Work item
Among the entries below, find each line with "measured" and show it.

══════════════════════════════

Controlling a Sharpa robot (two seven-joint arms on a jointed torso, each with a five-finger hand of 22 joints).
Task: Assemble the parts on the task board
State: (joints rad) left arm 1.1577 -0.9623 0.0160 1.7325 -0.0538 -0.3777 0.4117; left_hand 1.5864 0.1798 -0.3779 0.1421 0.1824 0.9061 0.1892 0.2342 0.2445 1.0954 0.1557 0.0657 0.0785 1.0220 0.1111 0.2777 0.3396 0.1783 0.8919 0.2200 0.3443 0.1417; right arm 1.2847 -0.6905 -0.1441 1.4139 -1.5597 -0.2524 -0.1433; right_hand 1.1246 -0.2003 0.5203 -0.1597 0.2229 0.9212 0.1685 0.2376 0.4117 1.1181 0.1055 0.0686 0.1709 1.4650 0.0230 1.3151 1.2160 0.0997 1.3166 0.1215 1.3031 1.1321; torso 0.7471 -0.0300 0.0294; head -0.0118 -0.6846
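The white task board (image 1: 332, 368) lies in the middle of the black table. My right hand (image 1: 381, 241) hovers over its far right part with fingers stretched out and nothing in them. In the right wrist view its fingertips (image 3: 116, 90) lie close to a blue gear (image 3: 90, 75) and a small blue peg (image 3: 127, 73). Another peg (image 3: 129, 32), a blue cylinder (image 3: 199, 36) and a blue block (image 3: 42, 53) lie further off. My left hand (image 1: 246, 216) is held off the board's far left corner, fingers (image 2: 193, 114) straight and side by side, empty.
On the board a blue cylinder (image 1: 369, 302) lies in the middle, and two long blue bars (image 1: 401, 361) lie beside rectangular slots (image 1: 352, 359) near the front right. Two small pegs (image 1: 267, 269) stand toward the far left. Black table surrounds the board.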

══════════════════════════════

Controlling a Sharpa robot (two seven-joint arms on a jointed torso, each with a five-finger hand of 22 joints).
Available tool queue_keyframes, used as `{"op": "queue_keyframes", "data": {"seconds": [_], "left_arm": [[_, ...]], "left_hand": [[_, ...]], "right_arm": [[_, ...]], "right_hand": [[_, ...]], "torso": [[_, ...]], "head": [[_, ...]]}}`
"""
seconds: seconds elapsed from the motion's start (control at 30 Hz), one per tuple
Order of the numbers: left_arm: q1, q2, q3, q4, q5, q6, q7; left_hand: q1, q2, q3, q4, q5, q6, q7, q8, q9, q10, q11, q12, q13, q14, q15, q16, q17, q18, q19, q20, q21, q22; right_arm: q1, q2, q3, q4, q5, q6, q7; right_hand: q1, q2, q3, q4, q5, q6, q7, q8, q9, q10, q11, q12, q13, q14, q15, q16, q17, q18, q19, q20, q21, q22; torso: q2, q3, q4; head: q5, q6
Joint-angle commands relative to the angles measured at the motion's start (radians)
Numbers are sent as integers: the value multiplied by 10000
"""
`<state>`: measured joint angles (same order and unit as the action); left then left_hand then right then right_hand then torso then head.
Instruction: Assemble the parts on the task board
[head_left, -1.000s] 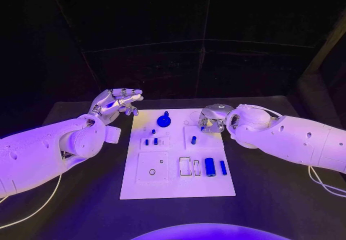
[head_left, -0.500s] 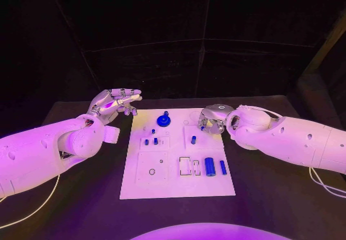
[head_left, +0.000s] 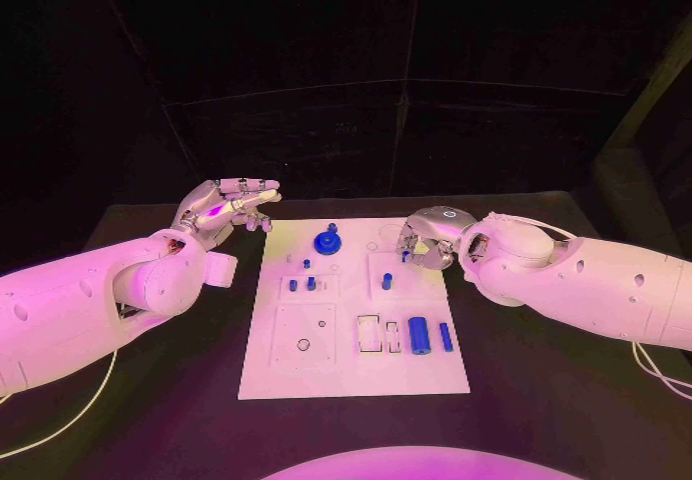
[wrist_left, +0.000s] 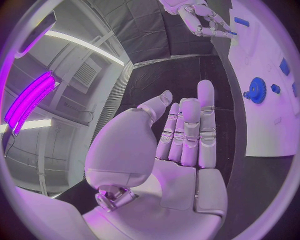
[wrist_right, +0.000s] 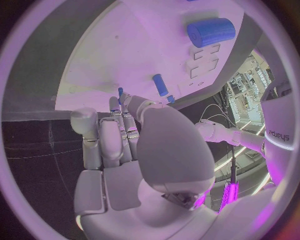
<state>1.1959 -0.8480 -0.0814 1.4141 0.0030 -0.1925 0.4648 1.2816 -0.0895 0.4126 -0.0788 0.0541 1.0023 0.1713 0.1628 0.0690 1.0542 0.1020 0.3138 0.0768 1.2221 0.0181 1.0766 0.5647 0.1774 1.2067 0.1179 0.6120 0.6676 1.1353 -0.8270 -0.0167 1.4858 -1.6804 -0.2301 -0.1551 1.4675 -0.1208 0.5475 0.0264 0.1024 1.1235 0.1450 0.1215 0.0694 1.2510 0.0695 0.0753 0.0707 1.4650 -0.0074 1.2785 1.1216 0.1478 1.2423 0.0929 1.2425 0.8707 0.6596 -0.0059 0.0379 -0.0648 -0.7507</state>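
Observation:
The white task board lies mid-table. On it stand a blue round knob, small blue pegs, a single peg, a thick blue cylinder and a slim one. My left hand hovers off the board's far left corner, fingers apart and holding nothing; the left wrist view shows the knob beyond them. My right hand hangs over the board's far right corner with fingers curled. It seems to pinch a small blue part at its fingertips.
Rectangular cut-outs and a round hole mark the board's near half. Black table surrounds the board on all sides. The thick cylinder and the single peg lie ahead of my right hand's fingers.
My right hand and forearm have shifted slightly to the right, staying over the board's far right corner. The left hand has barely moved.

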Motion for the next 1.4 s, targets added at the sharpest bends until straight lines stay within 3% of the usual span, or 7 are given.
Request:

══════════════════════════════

Exercise answer
Joint-angle commands relative to the angles measured at the motion's start (radians)
`<state>`: measured joint angles (same order and unit as the action); left then left_hand then right then right_hand then torso then head.

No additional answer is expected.